• [ASSIGNED TASK]:
Please print the full listing exactly.

• [EXERCISE MATERIAL]:
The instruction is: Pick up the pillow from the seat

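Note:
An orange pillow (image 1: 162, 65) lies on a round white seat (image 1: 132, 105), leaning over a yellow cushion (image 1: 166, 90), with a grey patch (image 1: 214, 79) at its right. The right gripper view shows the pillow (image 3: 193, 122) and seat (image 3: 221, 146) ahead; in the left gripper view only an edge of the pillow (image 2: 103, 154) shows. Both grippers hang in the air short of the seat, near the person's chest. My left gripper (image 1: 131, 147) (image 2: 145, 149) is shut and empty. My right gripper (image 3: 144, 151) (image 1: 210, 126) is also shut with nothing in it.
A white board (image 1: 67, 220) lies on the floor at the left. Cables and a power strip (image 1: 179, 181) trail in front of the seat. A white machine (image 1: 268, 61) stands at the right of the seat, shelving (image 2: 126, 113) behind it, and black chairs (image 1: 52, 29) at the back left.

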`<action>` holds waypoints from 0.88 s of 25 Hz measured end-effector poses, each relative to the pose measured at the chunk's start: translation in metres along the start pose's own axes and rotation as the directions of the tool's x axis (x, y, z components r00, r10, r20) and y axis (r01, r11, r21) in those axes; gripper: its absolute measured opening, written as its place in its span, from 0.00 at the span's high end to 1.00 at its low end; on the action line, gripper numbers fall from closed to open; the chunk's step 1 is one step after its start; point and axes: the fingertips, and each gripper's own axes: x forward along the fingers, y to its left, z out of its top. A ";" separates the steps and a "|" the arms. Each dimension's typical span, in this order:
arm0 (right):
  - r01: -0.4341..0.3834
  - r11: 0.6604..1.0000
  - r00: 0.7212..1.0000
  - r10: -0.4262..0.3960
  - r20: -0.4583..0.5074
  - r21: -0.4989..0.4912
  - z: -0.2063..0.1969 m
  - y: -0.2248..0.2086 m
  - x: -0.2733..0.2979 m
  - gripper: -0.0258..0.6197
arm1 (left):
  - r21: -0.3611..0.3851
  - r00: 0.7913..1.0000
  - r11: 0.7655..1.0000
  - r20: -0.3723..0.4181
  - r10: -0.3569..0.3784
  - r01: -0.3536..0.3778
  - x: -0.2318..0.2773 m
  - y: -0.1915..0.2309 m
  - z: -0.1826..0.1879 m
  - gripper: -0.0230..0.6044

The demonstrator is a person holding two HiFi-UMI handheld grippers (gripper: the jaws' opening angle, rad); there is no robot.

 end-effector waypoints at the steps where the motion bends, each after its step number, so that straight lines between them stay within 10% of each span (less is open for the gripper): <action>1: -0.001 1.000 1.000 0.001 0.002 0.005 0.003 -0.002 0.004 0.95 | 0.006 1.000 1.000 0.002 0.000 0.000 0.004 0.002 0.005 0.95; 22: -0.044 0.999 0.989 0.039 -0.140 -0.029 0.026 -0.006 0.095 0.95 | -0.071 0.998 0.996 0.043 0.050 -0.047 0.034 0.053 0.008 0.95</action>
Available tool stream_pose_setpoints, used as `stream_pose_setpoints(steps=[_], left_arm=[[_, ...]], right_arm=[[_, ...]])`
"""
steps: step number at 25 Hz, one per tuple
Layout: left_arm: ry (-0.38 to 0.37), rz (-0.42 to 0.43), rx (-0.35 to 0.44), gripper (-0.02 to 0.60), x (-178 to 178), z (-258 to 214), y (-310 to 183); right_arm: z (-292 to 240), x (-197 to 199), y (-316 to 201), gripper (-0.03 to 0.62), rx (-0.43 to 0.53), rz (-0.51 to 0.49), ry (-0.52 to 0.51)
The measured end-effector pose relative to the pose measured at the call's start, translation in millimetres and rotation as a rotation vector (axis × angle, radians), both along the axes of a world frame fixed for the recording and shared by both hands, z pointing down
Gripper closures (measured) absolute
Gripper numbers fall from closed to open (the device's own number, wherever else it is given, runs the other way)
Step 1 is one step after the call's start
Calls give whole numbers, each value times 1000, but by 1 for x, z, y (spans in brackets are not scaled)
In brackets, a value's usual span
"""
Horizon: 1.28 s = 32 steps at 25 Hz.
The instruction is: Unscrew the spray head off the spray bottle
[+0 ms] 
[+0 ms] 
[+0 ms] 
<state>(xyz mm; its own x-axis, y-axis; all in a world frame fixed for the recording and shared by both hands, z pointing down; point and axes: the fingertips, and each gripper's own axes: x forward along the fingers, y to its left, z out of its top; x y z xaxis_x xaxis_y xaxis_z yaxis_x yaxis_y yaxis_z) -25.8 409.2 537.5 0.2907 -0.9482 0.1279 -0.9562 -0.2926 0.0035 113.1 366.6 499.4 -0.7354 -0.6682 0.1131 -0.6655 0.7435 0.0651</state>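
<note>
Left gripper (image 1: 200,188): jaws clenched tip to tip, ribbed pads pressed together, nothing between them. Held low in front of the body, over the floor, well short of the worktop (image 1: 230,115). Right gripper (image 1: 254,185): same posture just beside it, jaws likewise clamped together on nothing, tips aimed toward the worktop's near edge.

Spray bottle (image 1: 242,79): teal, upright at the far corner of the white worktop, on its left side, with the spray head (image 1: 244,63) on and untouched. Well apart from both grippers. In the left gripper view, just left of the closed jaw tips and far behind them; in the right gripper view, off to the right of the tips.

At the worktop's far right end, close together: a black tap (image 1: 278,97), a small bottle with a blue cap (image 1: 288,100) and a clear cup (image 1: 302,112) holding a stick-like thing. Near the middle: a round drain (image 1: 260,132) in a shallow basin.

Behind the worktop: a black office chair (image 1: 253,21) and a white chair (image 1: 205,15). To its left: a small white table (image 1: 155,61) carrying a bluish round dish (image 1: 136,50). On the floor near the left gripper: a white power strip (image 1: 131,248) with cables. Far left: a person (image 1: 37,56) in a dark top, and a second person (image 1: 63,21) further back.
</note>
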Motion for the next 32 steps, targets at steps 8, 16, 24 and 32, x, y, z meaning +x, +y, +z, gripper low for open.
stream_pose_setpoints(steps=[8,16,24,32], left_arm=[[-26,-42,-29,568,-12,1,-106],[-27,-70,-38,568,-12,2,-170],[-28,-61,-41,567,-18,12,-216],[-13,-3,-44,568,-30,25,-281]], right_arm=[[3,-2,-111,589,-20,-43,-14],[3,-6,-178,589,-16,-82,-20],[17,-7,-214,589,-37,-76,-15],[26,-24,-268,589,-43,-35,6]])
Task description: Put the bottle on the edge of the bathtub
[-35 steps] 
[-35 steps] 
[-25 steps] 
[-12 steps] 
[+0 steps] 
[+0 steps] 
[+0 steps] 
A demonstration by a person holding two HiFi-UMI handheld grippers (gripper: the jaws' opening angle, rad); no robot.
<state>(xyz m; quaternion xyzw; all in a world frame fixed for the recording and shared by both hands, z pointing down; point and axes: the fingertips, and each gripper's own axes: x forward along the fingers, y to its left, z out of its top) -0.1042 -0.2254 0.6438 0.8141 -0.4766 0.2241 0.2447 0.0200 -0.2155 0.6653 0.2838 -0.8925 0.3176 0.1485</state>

• [ANSWER SPACE]:
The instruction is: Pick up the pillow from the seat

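Note:
An orange pillow (image 1: 162, 65) lies on a round white seat (image 1: 132, 105), leaning over a yellow cushion (image 1: 166, 90), with a grey patch (image 1: 214, 79) at its right. The right gripper view shows the pillow (image 3: 193, 122) and seat (image 3: 221, 146) ahead; in the left gripper view only an edge of the pillow (image 2: 103, 154) shows. Both grippers hang in the air short of the seat, near the person's chest. My left gripper (image 1: 131, 147) (image 2: 145, 149) is shut and empty. My right gripper (image 3: 144, 151) (image 1: 210, 126) is also shut with nothing in it.
A white board (image 1: 67, 220) lies on the floor at the left. Cables and a power strip (image 1: 179, 181) trail in front of the seat. A white machine (image 1: 268, 61) stands at the right of the seat, shelving (image 2: 126, 113) behind it, and black chairs (image 1: 52, 29) at the back left.
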
`<action>` holds waypoints from 0.88 s of 25 Hz measured end-effector poses, each relative to the pose measured at the chunk's start: translation in metres along the start pose's own axes and rotation as the directions of the tool's x axis (x, y, z components r00, r10, r20) and y axis (r01, r11, r21) in those axes; gripper: its absolute measured opening, written as its place in its span, from 0.00 at the span's high end to 1.00 at its low end; on the action line, gripper numbers fall from closed to open; the chunk's step 1 is one step after its start; point and axes: the fingertips, and each gripper's own axes: x forward along the fingers, y to its left, z out of its top. A ";" separates the steps and a "|" the arms. Each dimension's typical span, in this order:
arm0 (right):
  - r01: -0.4341..0.3834
  - r11: 0.6604..1.0000
  - r00: 0.7212..1.0000
  - r10: -0.4262..0.3960
  - r20: -0.4583..0.5074
  - r21: -0.4989..0.4912
  - z: -0.2063..0.1969 m
  - y: -0.2248..0.2086 m
  - x: -0.2733..0.2979 m
  - gripper: -0.0258..0.6197
arm1 (left):
  - r21: -0.3611..0.3851
  - r00: 0.7913..1.0000
  - r11: 0.7655..1.0000
  - r20: -0.3723..0.4181
  - r10: -0.3569..0.3784
  - r01: -0.3536..0.3778
  - x: -0.2318..0.2773 m
  - y: -0.1915..0.2309 m
  - z: -0.1826..0.1879 m
  - gripper: -0.0230..0.6044

The demonstrator is a person holding two HiFi-UMI handheld grippers (gripper: the jaws' opening angle, rad); there is no robot.

 end-effector waypoints at the steps where the motion bends, each after its step number, so that straight lines between them stay within 10% of each span (less is open for the gripper): <action>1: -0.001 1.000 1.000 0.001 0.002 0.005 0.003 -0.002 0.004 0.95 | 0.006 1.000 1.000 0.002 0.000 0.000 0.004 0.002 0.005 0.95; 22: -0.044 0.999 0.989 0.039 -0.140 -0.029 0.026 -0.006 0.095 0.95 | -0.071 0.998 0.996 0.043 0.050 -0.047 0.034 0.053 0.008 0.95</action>
Available tool stream_pose_setpoints, used as `stream_pose_setpoints(steps=[_], left_arm=[[_, ...]], right_arm=[[_, ...]])`
"""
steps: step number at 25 Hz, one per tuple
Layout: left_arm: ry (-0.38 to 0.37), rz (-0.42 to 0.43), rx (-0.35 to 0.44), gripper (-0.02 to 0.60), x (-178 to 178), z (-258 to 214), y (-310 to 183); right_arm: z (-292 to 240), x (-197 to 199), y (-316 to 201), gripper (-0.03 to 0.62), rx (-0.43 to 0.53), rz (-0.51 to 0.49), ry (-0.52 to 0.51)
The measured end-effector pose relative to the pose measured at the call's start, translation in millimetres and rotation as a rotation vector (axis × angle, radians), both along the axes of a world frame fixed for the recording and shared by both hands, z pointing down
Gripper closures (measured) absolute
Gripper numbers fall from closed to open (the device's own number, wherever else it is given, runs the other way)
Step 1 is one step after the call's start
Calls give whole numbers, each value times 1000, but by 1 for x, z, y (spans in brackets are not scaled)
In brackets, a value's usual span
"""
Horizon: 1.28 s = 32 steps at 25 Hz.
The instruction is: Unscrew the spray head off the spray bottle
[+0 ms] 
[+0 ms] 
[+0 ms] 
<state>(xyz mm; its own x-axis, y-axis; all in a world frame fixed for the recording and shared by both hands, z pointing down; point and axes: the fingertips, and each gripper's own axes: x forward along the fingers, y to its left, z out of its top; x y z xaxis_x xaxis_y xaxis_z yaxis_x yaxis_y yaxis_z) -25.8 409.2 537.5 0.2907 -0.9482 0.1279 -0.9562 -0.2926 0.0035 113.1 366.6 499.4 -0.7354 -0.6682 0.1131 -0.6655 0.7435 0.0651</state>
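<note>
Left gripper (image 1: 200,188): jaws clenched tip to tip, ribbed pads pressed together, nothing between them. Held low in front of the body, over the floor, well short of the worktop (image 1: 230,115). Right gripper (image 1: 254,185): same posture just beside it, jaws likewise clamped together on nothing, tips aimed toward the worktop's near edge.

Spray bottle (image 1: 242,79): teal, upright at the far corner of the white worktop, on its left side, with the spray head (image 1: 244,63) on and untouched. Well apart from both grippers. In the left gripper view, just left of the closed jaw tips and far behind them; in the right gripper view, off to the right of the tips.

At the worktop's far right end, close together: a black tap (image 1: 278,97), a small bottle with a blue cap (image 1: 288,100) and a clear cup (image 1: 302,112) holding a stick-like thing. Near the middle: a round drain (image 1: 260,132) in a shallow basin.

Behind the worktop: a black office chair (image 1: 253,21) and a white chair (image 1: 205,15). To its left: a small white table (image 1: 155,61) carrying a bluish round dish (image 1: 136,50). On the floor near the left gripper: a white power strip (image 1: 131,248) with cables. Far left: a person (image 1: 37,56) in a dark top, and a second person (image 1: 63,21) further back.
</note>
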Motion for the next 32 steps, targets at steps 8, 16, 24 and 32, x, y, z meaning +x, +y, +z, gripper low for open.
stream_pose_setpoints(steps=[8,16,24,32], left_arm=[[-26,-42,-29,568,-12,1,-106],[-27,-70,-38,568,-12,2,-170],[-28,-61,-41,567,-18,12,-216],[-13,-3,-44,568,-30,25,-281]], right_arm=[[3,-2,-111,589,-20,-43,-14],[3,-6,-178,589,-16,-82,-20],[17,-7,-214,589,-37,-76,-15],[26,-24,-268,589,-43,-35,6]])
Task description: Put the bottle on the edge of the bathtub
[-35 steps] 
[-35 steps] 
[-25 steps] 
[-12 steps] 
[+0 steps] 
[+0 steps] 
[+0 steps] 
A demonstration by a person holding two HiFi-UMI handheld grippers (gripper: the jaws' opening angle, rad); no robot.
<state>(xyz m; quaternion xyzw; all in a world frame fixed for the recording and shared by both hands, z pointing down; point and axes: the fingertips, and each gripper's own axes: x forward along the fingers, y to its left, z out of its top) -0.1042 -0.2254 0.6438 0.8141 -0.4766 0.2241 0.2447 0.0200 -0.2155 0.6653 0.2838 -0.8925 0.3176 0.1485</state>

There's nothing left to add to the answer.